Our third picture comes from Matt. 20:30-34:

And behold two blind men sitting by the wayside, when they heard that Jesus passed by, cried out, saying, Have mercy on us O Lord, Thou Son of David. … So Jesus had compassion on them and touch their eyes and immediately their eyes received sight and they followed Him.

These blind men touched the heart of Jesus, touched the heart of God. Result: He had compassion on them. Notice what they did. Unlike others these men couldn’t see the Lord but when they heard He was passing by they believed what most didn’t, that He really was Israel’s Messiah, the Son of God, the King of compassion, the Son of David, so they cried out to Him for mercy. 

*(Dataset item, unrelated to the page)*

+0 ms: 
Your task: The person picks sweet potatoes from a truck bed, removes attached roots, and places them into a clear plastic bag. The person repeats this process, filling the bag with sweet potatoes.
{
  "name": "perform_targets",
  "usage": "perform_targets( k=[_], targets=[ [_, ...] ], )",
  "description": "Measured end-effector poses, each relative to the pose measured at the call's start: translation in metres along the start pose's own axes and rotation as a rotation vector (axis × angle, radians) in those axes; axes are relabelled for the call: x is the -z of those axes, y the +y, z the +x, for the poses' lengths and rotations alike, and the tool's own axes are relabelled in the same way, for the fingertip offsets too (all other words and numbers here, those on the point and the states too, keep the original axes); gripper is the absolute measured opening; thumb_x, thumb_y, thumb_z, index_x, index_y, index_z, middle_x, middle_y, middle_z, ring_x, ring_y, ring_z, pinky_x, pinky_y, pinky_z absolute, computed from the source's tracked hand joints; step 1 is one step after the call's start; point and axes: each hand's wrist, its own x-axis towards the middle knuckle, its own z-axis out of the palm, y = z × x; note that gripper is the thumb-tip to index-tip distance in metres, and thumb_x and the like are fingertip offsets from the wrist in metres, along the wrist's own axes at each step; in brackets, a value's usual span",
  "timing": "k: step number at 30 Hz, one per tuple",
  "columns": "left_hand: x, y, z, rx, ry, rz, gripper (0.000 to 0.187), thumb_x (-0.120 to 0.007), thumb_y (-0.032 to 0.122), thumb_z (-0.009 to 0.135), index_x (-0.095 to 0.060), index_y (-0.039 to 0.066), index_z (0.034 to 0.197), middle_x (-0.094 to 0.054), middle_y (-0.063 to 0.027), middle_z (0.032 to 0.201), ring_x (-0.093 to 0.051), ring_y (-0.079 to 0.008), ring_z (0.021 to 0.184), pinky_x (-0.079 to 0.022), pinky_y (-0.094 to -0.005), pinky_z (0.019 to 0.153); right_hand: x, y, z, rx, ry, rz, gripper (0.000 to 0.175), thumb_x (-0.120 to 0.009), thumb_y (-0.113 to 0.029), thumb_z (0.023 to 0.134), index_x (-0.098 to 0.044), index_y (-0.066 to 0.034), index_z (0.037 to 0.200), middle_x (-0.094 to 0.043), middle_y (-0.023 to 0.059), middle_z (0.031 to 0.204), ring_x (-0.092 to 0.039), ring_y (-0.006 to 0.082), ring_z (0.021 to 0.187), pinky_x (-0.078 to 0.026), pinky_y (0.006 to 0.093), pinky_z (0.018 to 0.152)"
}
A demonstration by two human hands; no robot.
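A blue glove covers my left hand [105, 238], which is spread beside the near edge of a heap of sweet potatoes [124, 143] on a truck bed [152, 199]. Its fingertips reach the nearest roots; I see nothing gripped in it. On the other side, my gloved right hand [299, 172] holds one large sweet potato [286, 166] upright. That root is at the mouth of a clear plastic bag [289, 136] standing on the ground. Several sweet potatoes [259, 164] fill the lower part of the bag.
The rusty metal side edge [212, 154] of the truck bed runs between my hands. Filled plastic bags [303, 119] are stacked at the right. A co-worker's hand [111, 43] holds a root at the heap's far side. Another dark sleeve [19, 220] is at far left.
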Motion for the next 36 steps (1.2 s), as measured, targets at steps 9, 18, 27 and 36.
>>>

Friends rather than profess we know it all and can manage our lives fairly well without pleading for God to have mercy on us, thank you very much, we need to put ourselves in their shoes - if indeed they had shoes. They were poor, blind and could not see, they could not work or provide for themselves and Work and Income had yet to come into being. They were weaned off hope in the world, weaned off the family and other support and they were not asking for money. What did they want, Jesus asked?  ‘Lord that our eyes may be opened’, they replied.

And that’s just the prayer we should be praying. That the Lord would open our eyes that we might see how wretchedly poor, blind and naked we really are. That we might understand that in God’s plan for us we are weaned off the world and our own self sufficiency and in all truth are totally dependent on the ‘all sufficient’ grace of the Father and the Son.

Sadly, there few of us that are willing to cry out publicly about our need for Him to have mercy on us. And there are very few today who ‘cry the more’ when others tell us to shut up (Matt. 20:31). Could it be that many are ‘un-weaned’ and that this is the reason many prayers go unanswered and so very few can see, or want to see, the wonders of the mystery and the Father’s grace. Isaiah 28:9 asks:

To whom shall He teach knowledge and to whom shall He make to understand doctrine? Them that are weaned from the milk and drawn from the breasts.

You see we need to be weaned from the man-made, man-ministered ‘milk’ of tradition. We must cut loose from secondhand truth from yesteryear if we are ever to know the present truth and follow Jesus as the two blind men did. It is for this cause that the Apostle Paul prayed in Eph. 1:18 that the ‘eyes’ of our ‘understanding’ would be ‘enlightened’, or opened, if you prefer. Why? So that we might know the hope of his calling, the riches of the glory of his inheritance in the saints and the exceeding greatness of his power towards us who believe.

And when it’s a case of real need, right where the rubber meets the road, we need to know we’ve been weaned off every other source of help and cry out to God the Father to show us his mercy. Asking Him to have compassion on us is the way to touch his heart. And help through grace will be forthcoming as the following verse promises:

Eph. 2:4: But God, who is rich in mercy,  for his great love wherewith He loved us, even when we were dead in trespasses in sin hath quickened us together with Christ (by grace ye are saved).